Monday, February 18, 2008

Arguing for English-Only Legislation

(Even though I don't agree with it--but I'll explain why tomorrow. This is also a partial-answer--tongue-in-cheek though it may be--to a comment from my last post).

Decir “Sí” por solomente Ingles

We are an English-speaking nation. As a nation, it is in our best interest to pass laws and promote legislation that will ensure our cohesiveness as a nation, culture, and society. If our government were to issue English-only legislation, then this would aid our nation-building and draw us closer together as an American society. For those that wish to be American citizens and participate in American democratic processes, speaking English should be a party of those activities.

This would not eliminate the ability of cultural groups to maintain their languages in their own homes and communities; instead, it would help new immigrants to acquire English, which would then open the door to their future success in American society. If the ability to communicate and read government documents to receive aid required one to learn English, then immigrants would have greater incentive to do so. Additionally, if English-only legislation were to be passed on the national level, then Congress would have to give greater funding accordingly to programs that teach English as a Second Language for both public schools and adult education programs. As it stands now, many government documents are in languages other than English, and so immigrants can scrape by without learning the language, thus they are unable to participate in American society and culture to the fullest degree and are unable to realize their fullest potential.

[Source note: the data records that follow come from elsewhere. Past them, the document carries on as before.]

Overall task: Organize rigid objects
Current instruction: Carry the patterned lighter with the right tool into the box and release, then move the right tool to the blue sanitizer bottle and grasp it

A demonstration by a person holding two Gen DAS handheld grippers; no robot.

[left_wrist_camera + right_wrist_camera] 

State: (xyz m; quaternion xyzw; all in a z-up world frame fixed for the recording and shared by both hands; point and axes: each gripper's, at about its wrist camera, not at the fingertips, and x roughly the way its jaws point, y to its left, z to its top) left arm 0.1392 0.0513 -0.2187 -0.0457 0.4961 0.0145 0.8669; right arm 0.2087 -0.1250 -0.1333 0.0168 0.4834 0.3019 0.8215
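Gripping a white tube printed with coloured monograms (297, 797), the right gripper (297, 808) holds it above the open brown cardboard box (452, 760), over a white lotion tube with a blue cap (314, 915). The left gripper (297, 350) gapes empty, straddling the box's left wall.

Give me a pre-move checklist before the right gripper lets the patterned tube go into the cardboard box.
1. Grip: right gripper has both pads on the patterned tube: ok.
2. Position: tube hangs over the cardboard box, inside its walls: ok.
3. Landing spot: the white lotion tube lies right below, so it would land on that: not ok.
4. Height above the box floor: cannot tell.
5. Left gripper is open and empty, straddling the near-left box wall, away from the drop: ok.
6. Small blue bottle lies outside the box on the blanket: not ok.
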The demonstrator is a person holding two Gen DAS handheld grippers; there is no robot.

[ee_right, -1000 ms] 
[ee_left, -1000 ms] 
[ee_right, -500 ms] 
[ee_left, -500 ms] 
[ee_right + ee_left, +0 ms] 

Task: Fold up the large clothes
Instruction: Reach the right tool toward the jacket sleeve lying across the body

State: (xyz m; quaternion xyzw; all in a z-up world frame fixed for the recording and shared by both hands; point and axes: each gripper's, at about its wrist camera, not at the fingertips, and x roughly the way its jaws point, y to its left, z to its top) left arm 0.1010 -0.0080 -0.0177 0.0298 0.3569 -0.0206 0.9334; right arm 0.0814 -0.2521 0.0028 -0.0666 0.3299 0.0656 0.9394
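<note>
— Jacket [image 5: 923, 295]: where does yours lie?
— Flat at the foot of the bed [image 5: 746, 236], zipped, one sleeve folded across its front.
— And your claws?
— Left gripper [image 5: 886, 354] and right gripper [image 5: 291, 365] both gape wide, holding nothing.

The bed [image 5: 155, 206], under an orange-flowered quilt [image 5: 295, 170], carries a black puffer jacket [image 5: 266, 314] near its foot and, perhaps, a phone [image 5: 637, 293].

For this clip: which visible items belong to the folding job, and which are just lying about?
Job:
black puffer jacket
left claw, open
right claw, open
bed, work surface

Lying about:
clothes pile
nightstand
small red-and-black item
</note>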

Finally, English-only legislation is equivalent to the practices of other countries world-wide. An American would not expect to immigrate to Spain or France and believe that he or she could function without learning the native language. While monolinguism is rampant in the United States, English-only legislation would not hinder that from changing, but perhaps encourage polylinguism as the necessity to teach immigrants English increases. We can still encourage knowing a diversity of cultures and languages while endorsing English-only legislation.